Genervon Biopharmaceuticals LLC, of Pasadena, Calif., reported that it successfully completed a phase IIa trial for amyotrophic lateral sclerosis (ALS) disease modification and expects to complete a full analysis of the trial's results in the third quarter of 2014. The company said preliminary data suggested that the experimental therapy, GM604, shows "significant promise." At 10 weeks following completion of dosing and without further treatment, clinical measurements of ALS progression remained the same and unchanged from the baseline in two of the trial's eight patients, while the rates of degradation of those clinical measurements had slowed in five of the remaining six treated patients, the company said.

Hospira Inc. reported results from a post-authorization observational safety study of its biosimilar epoetin product Retacrit/Silapo (epoetin zeta) in patients with renal anemia conducted in Europe. The Lake Forest, Ill.-based company said that Retacrit/Silapo appeared to be as safe as other epoetin alfa products. Retacrit is marketed in Europe by Hospira, and Silapo is marketed in Germany by Cell Pharm GmbH, a subsidiary of Stada Arzneimittel AG.

Intelgenx Corp., of St. Laurent, Quebec, and Redhill Biopharma Ltd., of Tel-Aviv, Israel, initiated a comparative bioavailability clinical study comparing their anti-migraine Versafilm to the European reference drug. It is intended to support the planned submission of a European Marketing Authorization Application for the oral thin film formulation of rizatriptan for the treatment of acute migraines. Results of the bioavailability study are anticipated by June 2014.

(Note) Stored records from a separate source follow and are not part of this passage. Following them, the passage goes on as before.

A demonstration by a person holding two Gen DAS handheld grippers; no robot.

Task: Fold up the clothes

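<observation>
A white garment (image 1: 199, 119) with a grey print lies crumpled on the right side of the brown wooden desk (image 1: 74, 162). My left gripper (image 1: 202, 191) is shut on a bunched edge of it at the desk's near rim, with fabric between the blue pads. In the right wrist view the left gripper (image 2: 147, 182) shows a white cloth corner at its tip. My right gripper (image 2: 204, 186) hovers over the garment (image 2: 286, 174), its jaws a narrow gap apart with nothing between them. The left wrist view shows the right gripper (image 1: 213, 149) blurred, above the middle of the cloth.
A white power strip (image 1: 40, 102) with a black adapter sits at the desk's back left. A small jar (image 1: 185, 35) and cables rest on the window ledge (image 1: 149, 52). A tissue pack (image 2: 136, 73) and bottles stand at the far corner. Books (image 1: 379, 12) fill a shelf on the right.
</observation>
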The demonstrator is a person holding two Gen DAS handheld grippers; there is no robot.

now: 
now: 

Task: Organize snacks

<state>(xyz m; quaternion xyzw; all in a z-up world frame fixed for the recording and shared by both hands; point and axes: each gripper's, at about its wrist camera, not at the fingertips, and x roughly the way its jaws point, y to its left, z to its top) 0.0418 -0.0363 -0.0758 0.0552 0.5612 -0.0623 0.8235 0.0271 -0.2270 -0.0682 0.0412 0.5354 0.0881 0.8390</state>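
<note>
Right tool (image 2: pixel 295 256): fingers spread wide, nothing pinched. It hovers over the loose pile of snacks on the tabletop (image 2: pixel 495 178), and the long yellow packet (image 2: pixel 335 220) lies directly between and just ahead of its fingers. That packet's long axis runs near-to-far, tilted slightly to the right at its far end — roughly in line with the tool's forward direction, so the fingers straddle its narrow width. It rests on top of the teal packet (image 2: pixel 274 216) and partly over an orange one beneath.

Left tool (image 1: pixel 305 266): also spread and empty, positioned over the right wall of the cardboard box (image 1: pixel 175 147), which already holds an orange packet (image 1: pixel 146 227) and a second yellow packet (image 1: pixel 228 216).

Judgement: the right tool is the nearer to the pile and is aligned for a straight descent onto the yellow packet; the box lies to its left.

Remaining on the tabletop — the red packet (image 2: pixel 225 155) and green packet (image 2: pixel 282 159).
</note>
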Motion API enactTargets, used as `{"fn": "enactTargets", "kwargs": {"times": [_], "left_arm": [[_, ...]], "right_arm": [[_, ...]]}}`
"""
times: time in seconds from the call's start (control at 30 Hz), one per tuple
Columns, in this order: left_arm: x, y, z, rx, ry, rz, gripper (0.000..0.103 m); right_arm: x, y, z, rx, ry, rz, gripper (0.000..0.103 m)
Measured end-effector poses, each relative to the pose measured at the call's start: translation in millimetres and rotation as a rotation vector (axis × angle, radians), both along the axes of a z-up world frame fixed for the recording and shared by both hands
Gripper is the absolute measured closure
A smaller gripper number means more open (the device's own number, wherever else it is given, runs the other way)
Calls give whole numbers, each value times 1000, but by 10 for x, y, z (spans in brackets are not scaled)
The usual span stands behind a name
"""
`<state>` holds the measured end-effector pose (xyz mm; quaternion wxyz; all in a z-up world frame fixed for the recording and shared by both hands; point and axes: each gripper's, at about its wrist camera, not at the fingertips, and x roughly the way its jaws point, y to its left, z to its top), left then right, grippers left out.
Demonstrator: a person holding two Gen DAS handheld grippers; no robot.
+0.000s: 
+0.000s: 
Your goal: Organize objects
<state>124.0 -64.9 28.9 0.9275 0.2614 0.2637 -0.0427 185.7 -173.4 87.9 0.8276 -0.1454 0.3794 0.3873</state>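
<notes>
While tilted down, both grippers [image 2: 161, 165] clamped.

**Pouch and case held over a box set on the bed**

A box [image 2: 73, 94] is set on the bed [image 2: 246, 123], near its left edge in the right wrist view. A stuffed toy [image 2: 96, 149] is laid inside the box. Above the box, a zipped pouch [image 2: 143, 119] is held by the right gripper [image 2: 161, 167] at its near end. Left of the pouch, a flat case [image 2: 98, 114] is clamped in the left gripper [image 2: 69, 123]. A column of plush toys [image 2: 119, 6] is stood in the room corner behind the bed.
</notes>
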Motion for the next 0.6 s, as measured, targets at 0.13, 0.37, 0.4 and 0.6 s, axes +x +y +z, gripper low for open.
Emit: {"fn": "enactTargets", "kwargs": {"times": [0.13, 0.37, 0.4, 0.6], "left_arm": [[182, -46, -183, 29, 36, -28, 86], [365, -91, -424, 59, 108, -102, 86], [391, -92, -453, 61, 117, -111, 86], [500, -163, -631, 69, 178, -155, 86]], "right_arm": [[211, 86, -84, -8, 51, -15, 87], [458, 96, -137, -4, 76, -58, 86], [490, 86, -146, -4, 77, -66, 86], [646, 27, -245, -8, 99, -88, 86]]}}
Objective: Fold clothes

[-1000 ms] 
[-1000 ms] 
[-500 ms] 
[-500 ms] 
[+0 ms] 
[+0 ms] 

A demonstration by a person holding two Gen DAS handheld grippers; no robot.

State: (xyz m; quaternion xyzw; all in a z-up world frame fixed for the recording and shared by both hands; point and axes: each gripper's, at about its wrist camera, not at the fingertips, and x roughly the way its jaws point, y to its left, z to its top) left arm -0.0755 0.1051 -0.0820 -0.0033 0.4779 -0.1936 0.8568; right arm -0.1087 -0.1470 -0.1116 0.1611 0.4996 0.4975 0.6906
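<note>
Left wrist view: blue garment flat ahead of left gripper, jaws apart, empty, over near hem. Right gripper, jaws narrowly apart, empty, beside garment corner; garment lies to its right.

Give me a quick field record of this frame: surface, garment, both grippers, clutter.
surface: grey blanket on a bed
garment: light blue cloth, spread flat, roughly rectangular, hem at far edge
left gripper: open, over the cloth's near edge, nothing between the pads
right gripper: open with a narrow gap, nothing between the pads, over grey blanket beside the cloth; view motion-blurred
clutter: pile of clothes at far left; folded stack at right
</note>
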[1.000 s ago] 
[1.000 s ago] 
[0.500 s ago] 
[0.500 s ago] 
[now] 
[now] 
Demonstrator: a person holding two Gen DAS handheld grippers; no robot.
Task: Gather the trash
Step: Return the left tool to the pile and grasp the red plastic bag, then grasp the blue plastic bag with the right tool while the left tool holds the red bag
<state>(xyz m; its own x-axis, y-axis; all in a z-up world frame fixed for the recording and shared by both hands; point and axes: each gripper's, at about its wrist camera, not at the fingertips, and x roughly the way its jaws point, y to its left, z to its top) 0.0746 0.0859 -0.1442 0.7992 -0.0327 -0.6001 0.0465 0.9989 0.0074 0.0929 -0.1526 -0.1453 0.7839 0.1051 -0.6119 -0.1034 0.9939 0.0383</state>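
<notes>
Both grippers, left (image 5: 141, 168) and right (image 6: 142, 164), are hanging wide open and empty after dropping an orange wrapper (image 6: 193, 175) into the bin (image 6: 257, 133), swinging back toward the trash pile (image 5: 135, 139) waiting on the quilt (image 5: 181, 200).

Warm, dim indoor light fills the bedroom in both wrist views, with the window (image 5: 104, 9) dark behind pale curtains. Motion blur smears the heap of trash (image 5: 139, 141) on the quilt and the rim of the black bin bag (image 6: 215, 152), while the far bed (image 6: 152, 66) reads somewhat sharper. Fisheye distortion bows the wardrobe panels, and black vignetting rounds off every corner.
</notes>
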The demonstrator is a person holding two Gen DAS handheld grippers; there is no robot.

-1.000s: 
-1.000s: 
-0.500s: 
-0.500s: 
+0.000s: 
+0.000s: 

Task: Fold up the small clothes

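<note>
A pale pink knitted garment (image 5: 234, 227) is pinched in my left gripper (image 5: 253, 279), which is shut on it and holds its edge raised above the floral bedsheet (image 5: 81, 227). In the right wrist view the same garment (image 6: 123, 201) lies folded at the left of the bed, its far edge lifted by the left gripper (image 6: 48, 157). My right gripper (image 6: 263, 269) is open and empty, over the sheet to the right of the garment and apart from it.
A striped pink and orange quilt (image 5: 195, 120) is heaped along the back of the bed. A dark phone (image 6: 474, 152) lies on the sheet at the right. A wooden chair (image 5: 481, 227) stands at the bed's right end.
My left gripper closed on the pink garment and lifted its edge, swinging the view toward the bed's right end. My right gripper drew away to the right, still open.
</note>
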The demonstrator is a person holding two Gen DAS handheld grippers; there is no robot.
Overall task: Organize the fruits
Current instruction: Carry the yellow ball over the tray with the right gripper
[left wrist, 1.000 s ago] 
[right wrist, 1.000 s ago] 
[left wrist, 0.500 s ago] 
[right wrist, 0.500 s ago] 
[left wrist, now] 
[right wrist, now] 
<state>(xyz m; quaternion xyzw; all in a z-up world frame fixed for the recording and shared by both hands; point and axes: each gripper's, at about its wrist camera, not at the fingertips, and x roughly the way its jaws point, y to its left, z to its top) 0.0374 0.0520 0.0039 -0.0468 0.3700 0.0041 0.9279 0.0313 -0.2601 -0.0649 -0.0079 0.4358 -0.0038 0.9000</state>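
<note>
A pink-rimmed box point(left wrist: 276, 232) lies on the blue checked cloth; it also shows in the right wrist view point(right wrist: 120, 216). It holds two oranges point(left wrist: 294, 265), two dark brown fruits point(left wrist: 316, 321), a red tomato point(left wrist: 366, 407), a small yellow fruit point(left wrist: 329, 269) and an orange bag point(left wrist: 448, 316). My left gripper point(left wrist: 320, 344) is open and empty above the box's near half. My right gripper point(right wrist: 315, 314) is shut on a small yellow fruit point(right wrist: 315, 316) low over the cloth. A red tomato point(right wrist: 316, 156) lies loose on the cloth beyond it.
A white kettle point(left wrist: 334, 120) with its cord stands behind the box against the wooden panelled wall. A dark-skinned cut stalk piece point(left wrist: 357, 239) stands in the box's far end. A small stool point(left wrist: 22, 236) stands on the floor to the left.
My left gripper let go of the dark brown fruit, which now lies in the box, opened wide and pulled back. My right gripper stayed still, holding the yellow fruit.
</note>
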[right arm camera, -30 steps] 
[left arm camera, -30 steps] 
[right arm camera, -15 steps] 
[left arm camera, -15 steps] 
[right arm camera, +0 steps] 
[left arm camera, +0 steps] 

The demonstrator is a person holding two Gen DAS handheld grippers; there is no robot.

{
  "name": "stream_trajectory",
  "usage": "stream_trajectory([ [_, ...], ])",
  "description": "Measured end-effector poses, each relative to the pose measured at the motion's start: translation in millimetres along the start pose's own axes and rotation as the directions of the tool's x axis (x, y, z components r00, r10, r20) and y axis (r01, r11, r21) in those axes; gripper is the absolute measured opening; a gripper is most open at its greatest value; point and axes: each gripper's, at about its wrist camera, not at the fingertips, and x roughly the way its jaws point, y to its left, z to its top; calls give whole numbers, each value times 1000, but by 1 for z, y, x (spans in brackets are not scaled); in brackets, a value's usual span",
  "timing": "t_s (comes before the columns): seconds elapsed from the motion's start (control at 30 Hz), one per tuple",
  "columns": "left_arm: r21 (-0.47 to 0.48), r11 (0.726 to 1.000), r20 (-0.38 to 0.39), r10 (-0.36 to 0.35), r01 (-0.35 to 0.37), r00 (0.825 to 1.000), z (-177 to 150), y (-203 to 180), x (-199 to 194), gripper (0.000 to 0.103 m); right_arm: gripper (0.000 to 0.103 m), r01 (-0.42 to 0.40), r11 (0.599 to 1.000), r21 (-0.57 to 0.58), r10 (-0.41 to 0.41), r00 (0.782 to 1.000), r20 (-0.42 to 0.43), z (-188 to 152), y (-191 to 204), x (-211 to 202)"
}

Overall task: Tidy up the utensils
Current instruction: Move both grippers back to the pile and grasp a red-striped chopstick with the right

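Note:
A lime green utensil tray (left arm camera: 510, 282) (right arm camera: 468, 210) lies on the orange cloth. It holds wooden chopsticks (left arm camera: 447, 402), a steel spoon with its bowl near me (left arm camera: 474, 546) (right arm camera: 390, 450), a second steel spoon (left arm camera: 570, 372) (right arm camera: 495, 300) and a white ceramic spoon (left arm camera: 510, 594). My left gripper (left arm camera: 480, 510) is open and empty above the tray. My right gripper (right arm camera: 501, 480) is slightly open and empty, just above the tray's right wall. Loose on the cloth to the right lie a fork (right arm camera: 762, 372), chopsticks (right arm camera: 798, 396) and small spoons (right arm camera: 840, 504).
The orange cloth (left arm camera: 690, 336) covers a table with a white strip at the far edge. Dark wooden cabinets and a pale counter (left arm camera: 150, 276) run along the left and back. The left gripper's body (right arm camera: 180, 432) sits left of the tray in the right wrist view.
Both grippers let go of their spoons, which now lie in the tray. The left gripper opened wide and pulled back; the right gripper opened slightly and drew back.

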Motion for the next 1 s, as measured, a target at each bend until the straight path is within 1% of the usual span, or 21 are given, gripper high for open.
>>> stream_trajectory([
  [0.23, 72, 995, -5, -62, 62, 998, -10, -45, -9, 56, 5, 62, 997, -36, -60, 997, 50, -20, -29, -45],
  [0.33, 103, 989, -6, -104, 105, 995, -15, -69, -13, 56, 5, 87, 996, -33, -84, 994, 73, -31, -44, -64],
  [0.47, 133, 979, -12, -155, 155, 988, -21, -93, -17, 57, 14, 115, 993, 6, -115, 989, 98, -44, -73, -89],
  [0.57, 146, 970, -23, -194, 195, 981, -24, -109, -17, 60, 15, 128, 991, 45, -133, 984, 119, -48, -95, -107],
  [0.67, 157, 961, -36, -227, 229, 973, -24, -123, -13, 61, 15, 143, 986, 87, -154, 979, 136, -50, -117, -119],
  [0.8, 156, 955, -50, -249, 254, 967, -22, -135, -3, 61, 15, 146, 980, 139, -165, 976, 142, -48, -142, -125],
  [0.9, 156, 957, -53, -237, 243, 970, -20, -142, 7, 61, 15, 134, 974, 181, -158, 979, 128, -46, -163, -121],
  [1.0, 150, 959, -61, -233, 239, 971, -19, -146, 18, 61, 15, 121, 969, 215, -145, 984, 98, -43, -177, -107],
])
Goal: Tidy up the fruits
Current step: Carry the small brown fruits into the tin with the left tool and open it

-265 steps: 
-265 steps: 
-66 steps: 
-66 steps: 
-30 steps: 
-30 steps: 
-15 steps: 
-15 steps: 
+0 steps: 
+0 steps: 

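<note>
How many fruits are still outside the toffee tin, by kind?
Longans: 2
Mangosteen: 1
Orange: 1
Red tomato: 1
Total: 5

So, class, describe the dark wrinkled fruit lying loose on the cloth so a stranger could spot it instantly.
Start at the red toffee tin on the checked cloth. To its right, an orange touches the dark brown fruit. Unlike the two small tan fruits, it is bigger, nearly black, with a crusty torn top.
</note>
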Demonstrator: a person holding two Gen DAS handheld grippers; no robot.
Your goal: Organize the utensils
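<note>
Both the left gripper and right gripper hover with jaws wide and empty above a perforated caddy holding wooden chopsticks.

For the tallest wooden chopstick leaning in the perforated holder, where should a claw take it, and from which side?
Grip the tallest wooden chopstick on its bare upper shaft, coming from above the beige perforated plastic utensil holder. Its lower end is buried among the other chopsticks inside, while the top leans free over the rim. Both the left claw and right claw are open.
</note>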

Ironshore Pharmaceuticals & Development Inc., a subsidiary of Toronto's Highland Therapeutics Inc., has begun enrollment in a phase III study of HLD-200, the company's formulation of the stimulant methylphenidate, in children with attention-deficit hyperactivity disorder. The company expects to complete the study in the fourth quarter of 2014.

Xoma Corp., of Berkeley, Calif., said that, based on its meeting with the FDA, plans are being finalized for a gevokizumab phase III program in pyoderma gangrenosum (PG), a rare neutrophilic dermatosis of painful expanding necrotic skin ulcers. The phase III program is expected to include two double-blind, placebo-controlled clinical studies, each of which is designed to enroll approximately 60 patients with active PG. The primary endpoint is complete wound closure of the target ulcer at approximately four months.